How to complete this task => All of the data below must be repeated exactly.

Input for this task =>
··········
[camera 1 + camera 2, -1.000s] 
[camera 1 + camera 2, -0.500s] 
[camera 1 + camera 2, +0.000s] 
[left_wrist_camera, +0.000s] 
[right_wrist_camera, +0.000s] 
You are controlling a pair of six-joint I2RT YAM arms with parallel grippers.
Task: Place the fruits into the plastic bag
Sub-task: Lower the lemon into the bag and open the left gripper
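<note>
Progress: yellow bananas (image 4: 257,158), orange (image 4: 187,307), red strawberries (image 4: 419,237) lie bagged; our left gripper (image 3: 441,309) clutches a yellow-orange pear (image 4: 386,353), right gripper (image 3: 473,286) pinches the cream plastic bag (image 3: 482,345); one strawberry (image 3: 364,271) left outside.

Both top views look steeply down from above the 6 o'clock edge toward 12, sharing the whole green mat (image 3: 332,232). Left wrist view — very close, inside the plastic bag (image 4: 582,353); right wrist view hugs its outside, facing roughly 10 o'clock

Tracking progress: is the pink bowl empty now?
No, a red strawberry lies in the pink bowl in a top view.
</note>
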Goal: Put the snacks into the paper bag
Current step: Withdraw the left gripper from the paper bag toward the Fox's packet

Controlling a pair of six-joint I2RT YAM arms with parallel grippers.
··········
Result =>
[camera 1 + camera 2, -1.000s] 
[camera 1 + camera 2, -0.500s] 
[camera 1 + camera 2, +0.000s] 
[left_wrist_camera, +0.000s] 
[right_wrist_camera, +0.000s] 
You are controlling a pair of six-joint I2RT YAM arms with parallel grippers.
Task: Place the fruits into the plastic bag
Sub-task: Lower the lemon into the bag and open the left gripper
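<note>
Progress: yellow bananas (image 4: 257,158), orange (image 4: 187,307), red strawberries (image 4: 419,237) lie bagged; our left gripper (image 3: 441,309) clutches a yellow-orange pear (image 4: 386,353), right gripper (image 3: 473,286) pinches the cream plastic bag (image 3: 482,345); one strawberry (image 3: 364,271) left outside.

Both top views look steeply down from above the 6 o'clock edge toward 12, sharing the whole green mat (image 3: 332,232). Left wrist view — very close, inside the plastic bag (image 4: 582,353); right wrist view hugs its outside, facing roughly 10 o'clock

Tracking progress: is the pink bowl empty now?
No, a red strawberry lies in the pink bowl in a top view.
</note>
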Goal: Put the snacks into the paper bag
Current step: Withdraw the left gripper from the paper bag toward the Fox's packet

Controlling a pair of six-joint I2RT YAM arms with parallel grippers.

This output is finished.